### DATA BELOW
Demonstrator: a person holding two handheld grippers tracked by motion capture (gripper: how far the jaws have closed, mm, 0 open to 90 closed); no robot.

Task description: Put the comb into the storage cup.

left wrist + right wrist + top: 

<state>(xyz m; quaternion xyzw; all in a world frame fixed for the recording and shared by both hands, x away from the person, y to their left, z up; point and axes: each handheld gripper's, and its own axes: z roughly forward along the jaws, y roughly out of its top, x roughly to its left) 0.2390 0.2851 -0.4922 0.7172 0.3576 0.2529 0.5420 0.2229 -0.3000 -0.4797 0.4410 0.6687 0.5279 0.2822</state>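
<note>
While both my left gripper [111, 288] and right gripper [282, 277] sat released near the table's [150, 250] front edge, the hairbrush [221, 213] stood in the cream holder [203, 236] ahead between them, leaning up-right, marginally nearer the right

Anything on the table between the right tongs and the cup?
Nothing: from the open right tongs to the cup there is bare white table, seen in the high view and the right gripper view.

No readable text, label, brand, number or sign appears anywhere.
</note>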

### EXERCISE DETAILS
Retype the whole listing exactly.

### EXERCISE RESPONSE
Demonstrator: a person holding two handheld grippers tracked by motion capture (gripper: how far the jaws have closed, mm, 0 open to 90 closed); no robot.

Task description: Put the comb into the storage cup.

left wrist + right wrist + top: 

<state>(xyz m; quaternion xyzw; all in a world frame fixed for the recording and shared by both hands, x away from the person, y to their left, z up; point and axes: each handheld gripper's, and its own axes: z roughly forward along the jaws, y roughly out of its top, x roughly to its left) 0.2390 0.2851 -0.4922 0.7172 0.3576 0.2529 0.5420 0.2229 -0.3000 -0.4797 0.4410 0.6687 0.5279 0.2822</state>
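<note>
While both my left gripper [111, 288] and right gripper [282, 277] sat released near the table's [150, 250] front edge, the hairbrush [221, 213] stood in the cream holder [203, 236] ahead between them, leaning up-right, marginally nearer the right

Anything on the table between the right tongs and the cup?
Nothing: from the open right tongs to the cup there is bare white table, seen in the high view and the right gripper view.

No readable text, label, brand, number or sign appears anywhere.
</note>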

Nothing else belongs to this exercise.